Juno Plunges After Patient Deaths Force Halt Of Cancer Study

Shares of Juno Therapeutics (JUNO) crashed in post-market trading Thursday after the company said the FDA put a hold on its trial of immuno-oncology candidate JCAR015 in acute lymphoblastic leukemia following several patient deaths.

TRIAL HALT: The FDA notified Juno it put a clinical hold on the Phase 2 trial of JCAR015 in ALL after three patient deaths. The fatalities occurred after the addition of chemotherapy drug fludarabine to the pre-condition regimen, the company noted. Transitioning from the setback, Juno proposed to the FDA to continue the trial with only cyclophosphamide -- another chemotherapy product -- in the pre-condition regimen, with the agency then requesting a full plan from the company related to that proposal which Juno said it will submit this week. The news does not affect its other CAR-T candidates, including JCAR017, the company noted.

MANAGEMENT COMMENTARY: Speaking during a subsequent conference call, Juno executives said the halt would "likely impact" its previous target of getting JCAR015 approved as early as 2017. The company took care to note that it remains encouraged about the potential for JCAR015 to treat ALL, and explained: "I think it's fair to say at this point that it isn't necessarily fludarabine that's the problem. It's the preconditioning regimen plus JCAR015 at this dose. Fludarabine, in some ways, acts like a dose amplifier. It could be that this is an increase in exposure associated with the amplifying effect of fludarabine. That's one of the things that is high on our list of things to understand."

BARCLAYS NEUTRAL ON CAR-T PRIOR TO JUNO NEWS: On Wednesday, Barclays analyst Jonathan Eckard initiated coverage of Juno and fellow CAR-T developer Kite Pharma (KITE) with Equal Weight ratings, saying near-term hurdles give him caution. The analyst said the utility and value of cellular immunotherapy "will ultimately expand beyond the current target oncology settings," though potential regulatory and commercial headwinds for these early products keep him on the sidelines for now. Though all FDA biologic approvals are complex, CAR-T products "could face even greater hurdles" given the difficulty and cost of manufacturing drugs tailored to individual patients, Eckard argued. That said, the analyst noted that Juno's $1B-plus cash position and collaboration with Celgene (CELG) "provide significant runway to weather any bumps," while Kite's lack of a partner could transition from a headwind today to a strategic benefit in the future.

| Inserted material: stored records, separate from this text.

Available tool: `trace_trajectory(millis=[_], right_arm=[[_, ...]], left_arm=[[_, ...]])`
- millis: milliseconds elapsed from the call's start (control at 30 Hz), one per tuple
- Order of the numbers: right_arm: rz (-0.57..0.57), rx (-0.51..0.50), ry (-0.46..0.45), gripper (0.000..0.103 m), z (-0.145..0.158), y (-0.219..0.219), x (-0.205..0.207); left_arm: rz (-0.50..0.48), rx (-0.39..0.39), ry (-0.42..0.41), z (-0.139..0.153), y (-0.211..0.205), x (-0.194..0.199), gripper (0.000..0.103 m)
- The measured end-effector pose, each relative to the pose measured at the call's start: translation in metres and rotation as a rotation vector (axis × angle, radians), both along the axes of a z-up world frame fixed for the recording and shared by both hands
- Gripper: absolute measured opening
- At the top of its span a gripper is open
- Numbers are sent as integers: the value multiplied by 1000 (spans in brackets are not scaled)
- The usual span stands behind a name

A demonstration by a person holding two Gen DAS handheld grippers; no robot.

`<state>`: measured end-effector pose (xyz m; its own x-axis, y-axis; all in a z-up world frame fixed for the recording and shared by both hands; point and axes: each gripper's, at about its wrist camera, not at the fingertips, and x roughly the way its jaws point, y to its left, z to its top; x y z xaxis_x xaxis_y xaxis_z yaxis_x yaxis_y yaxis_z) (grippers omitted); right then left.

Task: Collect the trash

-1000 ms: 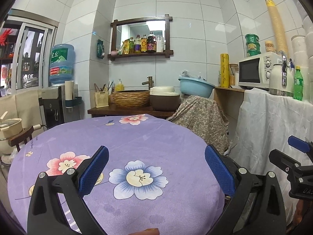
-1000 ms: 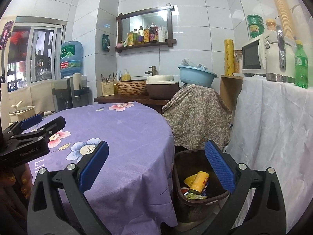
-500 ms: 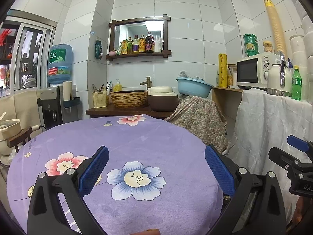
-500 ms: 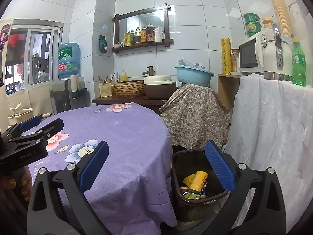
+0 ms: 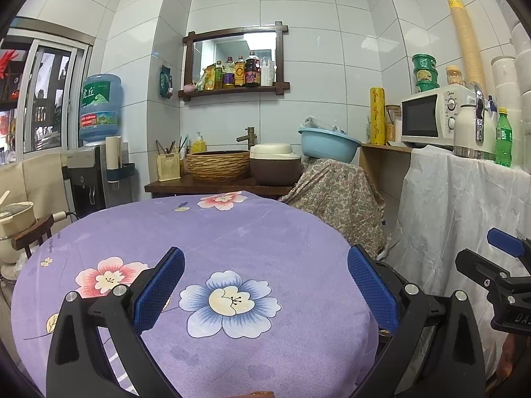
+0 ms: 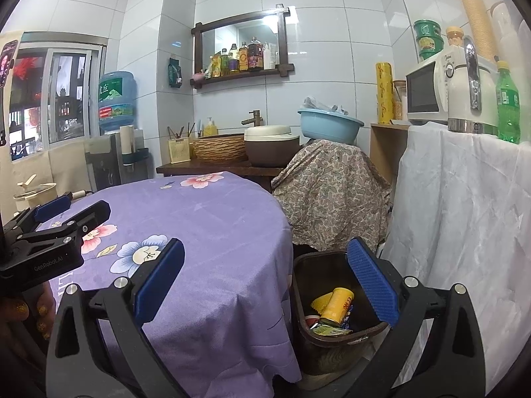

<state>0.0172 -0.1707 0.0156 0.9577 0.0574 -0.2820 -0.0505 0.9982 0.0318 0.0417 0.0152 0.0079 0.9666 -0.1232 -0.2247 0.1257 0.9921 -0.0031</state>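
Trash is all sitting in the dark brown plastic bin [image 6: 327, 331] at the lower right of my right wrist view, just beside the round table with the purple flowered cloth [image 6: 212, 232]: a yellow can [image 6: 337, 306] lying tilted on top of some wrappers. My right gripper [image 6: 265, 285] has its blue pads spread wide, nothing held. Left gripper [image 5: 265, 287] is spread wide too, over the cloth. Versus a second ago, barely any change, both views just drifted slightly.
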Motion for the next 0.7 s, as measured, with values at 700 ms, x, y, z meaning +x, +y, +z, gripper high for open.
trace_trajectory(millis=[700], right_arm=[[-9,6,10,97,-3,-3,0]], left_arm=[[2,8,3,-2,1,2,98]])
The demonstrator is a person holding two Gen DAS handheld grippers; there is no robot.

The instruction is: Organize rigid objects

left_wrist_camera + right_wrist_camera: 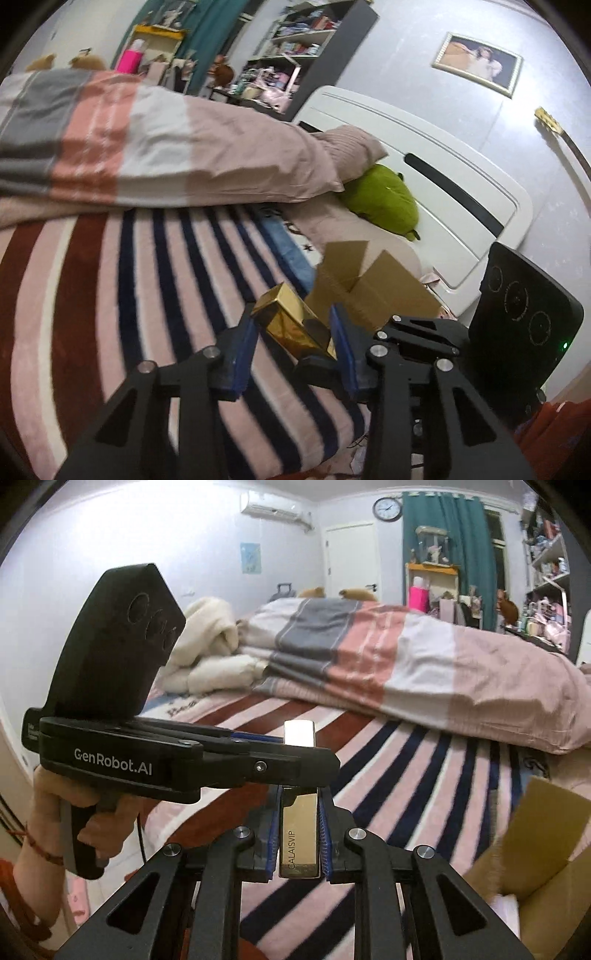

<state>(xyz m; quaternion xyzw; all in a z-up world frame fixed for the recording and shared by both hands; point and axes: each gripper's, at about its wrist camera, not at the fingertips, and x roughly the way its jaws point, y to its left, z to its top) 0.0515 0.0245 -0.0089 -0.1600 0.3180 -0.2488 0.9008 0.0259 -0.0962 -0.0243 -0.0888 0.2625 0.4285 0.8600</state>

PRICE ACTION: Shares of Juno crashed 27.5% to $29.60 in after-hours trading. The news pulled down several competitors testing their own CAR-T therapies, with Kite dropping 8.3%, Novartis (NVS) inching down 0.08%, Lion Bio (LBIO) slumping 8%, and bluebird bio (BLUE) falling 5.4%. ZIOPHARM (ZIOP) and Celgene, meanwhile, are down a respective 3.8% and 1.4%. 

Disclosure: None.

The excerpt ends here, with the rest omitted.